[Try it]
Please give the number of lines in the records below where the word "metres" occurs, and nothing else.

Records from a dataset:
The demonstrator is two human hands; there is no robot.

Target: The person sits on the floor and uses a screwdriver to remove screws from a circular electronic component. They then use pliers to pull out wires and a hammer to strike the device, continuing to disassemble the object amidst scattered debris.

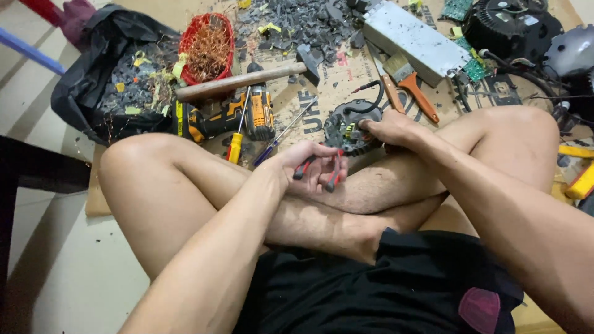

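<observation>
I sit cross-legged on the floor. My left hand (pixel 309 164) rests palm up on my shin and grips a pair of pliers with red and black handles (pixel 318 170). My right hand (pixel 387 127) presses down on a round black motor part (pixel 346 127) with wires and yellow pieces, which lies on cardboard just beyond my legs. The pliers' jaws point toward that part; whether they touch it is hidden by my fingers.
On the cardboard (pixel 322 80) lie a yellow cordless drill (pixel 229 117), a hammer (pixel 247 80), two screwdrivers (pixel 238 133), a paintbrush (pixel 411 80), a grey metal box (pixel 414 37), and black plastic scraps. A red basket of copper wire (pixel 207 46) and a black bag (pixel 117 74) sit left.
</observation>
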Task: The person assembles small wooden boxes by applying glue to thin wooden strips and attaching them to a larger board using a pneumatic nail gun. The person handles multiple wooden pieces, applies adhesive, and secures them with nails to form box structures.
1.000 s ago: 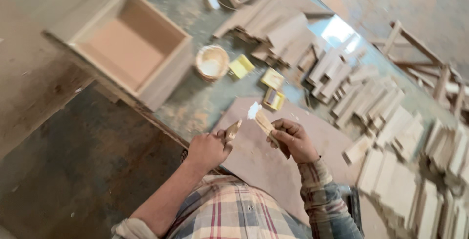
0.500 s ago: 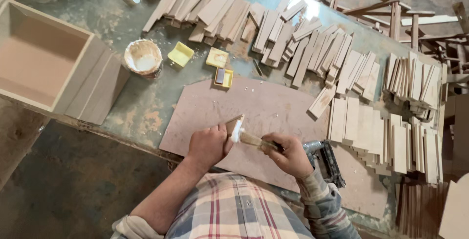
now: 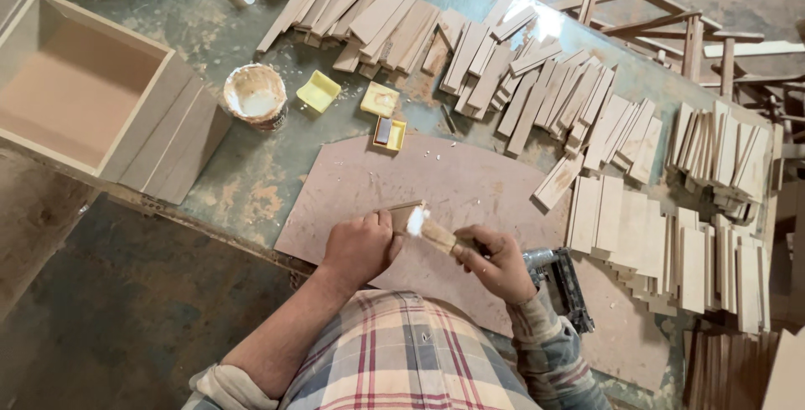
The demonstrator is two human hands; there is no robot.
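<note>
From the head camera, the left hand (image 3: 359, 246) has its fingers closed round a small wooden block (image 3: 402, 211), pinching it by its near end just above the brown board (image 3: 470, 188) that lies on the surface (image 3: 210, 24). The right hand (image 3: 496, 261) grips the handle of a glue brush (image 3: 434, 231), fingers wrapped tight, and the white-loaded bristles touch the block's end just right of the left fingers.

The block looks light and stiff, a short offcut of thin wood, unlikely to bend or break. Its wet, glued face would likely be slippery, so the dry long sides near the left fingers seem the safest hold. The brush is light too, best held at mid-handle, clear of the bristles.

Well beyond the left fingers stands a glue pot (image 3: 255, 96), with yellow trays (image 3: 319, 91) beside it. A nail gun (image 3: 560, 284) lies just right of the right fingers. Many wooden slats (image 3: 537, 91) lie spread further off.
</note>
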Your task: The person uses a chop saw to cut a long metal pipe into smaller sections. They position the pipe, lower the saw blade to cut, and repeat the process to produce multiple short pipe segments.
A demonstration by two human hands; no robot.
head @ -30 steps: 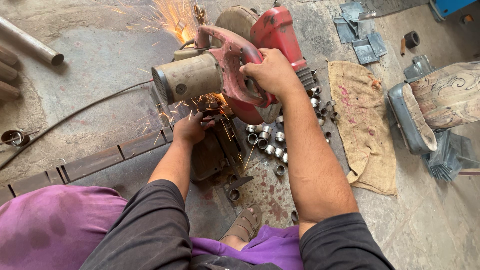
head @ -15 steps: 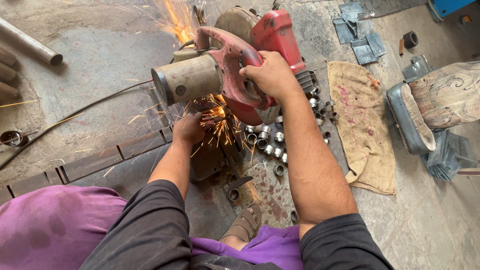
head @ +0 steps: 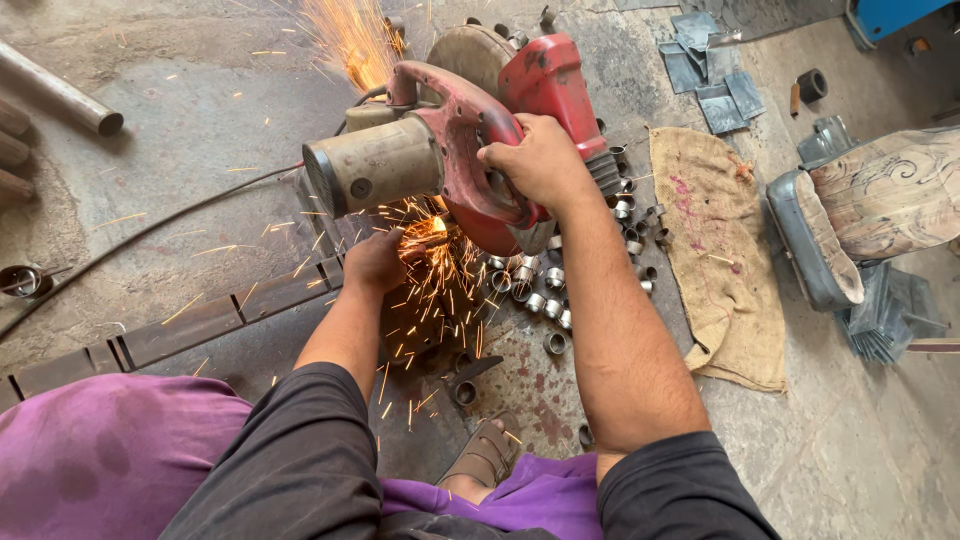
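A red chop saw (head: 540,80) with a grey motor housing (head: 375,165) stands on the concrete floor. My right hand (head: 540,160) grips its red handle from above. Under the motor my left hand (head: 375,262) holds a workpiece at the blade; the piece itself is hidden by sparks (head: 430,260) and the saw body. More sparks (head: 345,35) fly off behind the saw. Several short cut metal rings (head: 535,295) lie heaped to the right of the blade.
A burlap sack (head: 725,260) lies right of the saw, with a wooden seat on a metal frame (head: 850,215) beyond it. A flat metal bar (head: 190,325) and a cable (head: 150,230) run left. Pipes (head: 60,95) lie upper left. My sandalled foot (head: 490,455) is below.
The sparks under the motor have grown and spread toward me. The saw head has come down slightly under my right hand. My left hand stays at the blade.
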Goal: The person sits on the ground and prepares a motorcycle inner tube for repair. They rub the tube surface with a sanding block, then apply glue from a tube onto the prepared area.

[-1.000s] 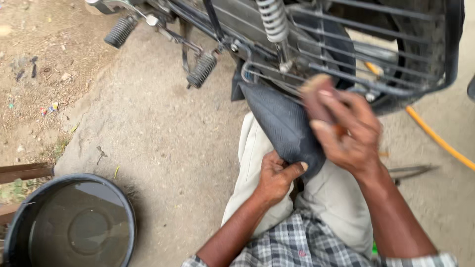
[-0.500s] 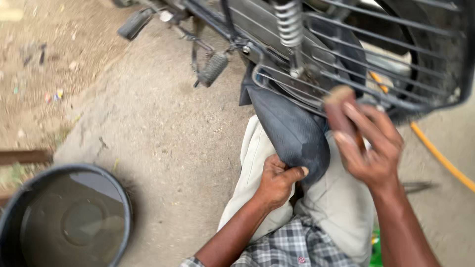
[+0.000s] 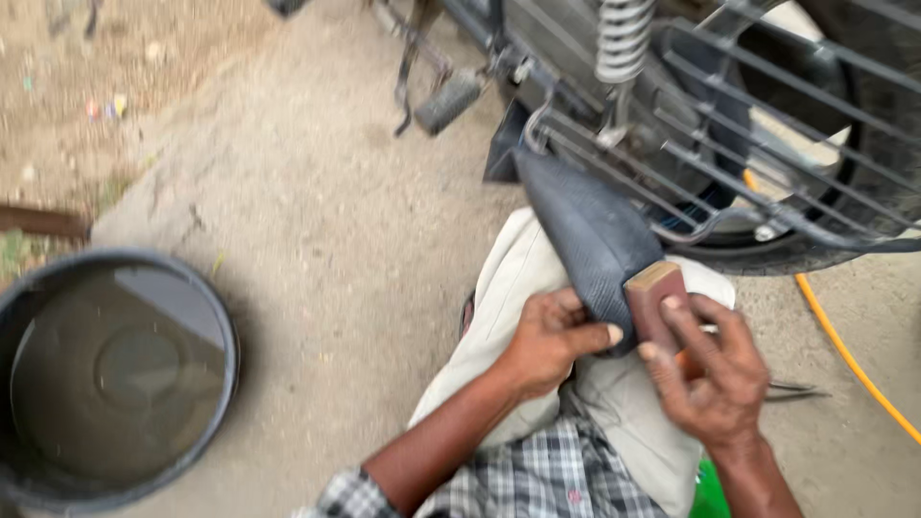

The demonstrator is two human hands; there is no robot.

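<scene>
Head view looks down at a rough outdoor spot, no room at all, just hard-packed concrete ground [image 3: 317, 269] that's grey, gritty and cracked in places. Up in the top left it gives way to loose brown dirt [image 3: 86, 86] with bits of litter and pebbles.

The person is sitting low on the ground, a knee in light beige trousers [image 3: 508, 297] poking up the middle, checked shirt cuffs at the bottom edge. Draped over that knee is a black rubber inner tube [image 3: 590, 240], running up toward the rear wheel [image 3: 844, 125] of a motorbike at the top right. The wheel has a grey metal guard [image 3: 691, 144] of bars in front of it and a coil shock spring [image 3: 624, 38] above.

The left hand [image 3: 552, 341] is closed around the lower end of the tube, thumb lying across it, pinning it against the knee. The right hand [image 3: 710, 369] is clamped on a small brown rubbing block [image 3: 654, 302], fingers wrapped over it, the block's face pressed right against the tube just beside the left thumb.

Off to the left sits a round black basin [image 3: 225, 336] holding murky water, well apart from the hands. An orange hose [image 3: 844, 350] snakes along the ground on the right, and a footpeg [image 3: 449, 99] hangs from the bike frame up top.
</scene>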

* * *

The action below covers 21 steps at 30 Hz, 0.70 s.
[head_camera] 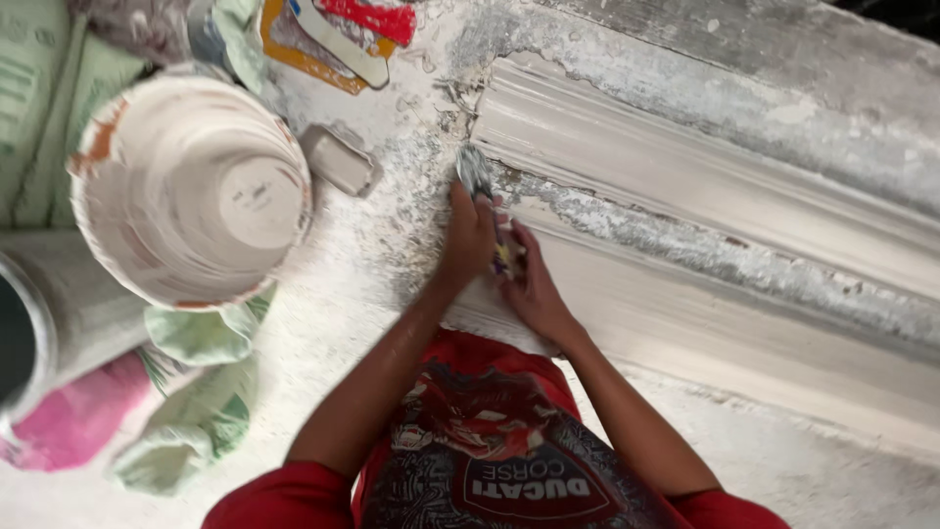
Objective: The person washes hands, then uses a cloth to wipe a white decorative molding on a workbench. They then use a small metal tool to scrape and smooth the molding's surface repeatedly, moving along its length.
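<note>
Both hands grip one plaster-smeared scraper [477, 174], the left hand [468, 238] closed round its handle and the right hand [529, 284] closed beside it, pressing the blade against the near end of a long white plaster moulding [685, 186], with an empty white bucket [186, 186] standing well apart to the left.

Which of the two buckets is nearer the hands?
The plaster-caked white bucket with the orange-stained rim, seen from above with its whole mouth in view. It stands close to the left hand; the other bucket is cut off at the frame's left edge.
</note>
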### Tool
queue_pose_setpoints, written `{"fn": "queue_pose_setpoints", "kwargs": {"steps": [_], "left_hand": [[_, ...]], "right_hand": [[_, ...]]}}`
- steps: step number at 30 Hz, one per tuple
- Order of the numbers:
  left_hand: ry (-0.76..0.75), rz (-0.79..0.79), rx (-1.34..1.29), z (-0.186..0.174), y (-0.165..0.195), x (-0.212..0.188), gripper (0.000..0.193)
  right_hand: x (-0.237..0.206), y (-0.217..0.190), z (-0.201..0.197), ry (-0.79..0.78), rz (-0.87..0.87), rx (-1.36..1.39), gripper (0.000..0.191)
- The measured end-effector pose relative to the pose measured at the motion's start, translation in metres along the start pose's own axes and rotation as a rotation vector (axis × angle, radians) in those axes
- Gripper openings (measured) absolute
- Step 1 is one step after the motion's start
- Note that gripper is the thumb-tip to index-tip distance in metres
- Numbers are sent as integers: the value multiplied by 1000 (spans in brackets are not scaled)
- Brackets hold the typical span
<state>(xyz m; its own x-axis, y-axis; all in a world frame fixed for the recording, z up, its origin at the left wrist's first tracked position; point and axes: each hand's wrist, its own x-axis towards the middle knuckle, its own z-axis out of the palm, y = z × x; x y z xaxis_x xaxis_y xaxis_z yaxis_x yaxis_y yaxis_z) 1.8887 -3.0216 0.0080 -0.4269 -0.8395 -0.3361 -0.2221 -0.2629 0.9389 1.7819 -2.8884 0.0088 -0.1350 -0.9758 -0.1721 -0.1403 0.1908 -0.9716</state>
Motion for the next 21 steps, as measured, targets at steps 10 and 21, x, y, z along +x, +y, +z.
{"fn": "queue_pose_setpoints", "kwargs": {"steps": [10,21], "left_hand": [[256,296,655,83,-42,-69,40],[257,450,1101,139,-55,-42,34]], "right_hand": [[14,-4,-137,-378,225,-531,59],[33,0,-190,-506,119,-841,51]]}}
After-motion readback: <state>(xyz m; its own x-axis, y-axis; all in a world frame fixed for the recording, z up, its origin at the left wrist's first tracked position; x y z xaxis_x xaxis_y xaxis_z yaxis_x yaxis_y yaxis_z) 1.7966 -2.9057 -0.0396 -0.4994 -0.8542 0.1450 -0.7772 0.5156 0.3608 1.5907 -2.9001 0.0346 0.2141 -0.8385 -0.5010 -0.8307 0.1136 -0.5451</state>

[Result]
2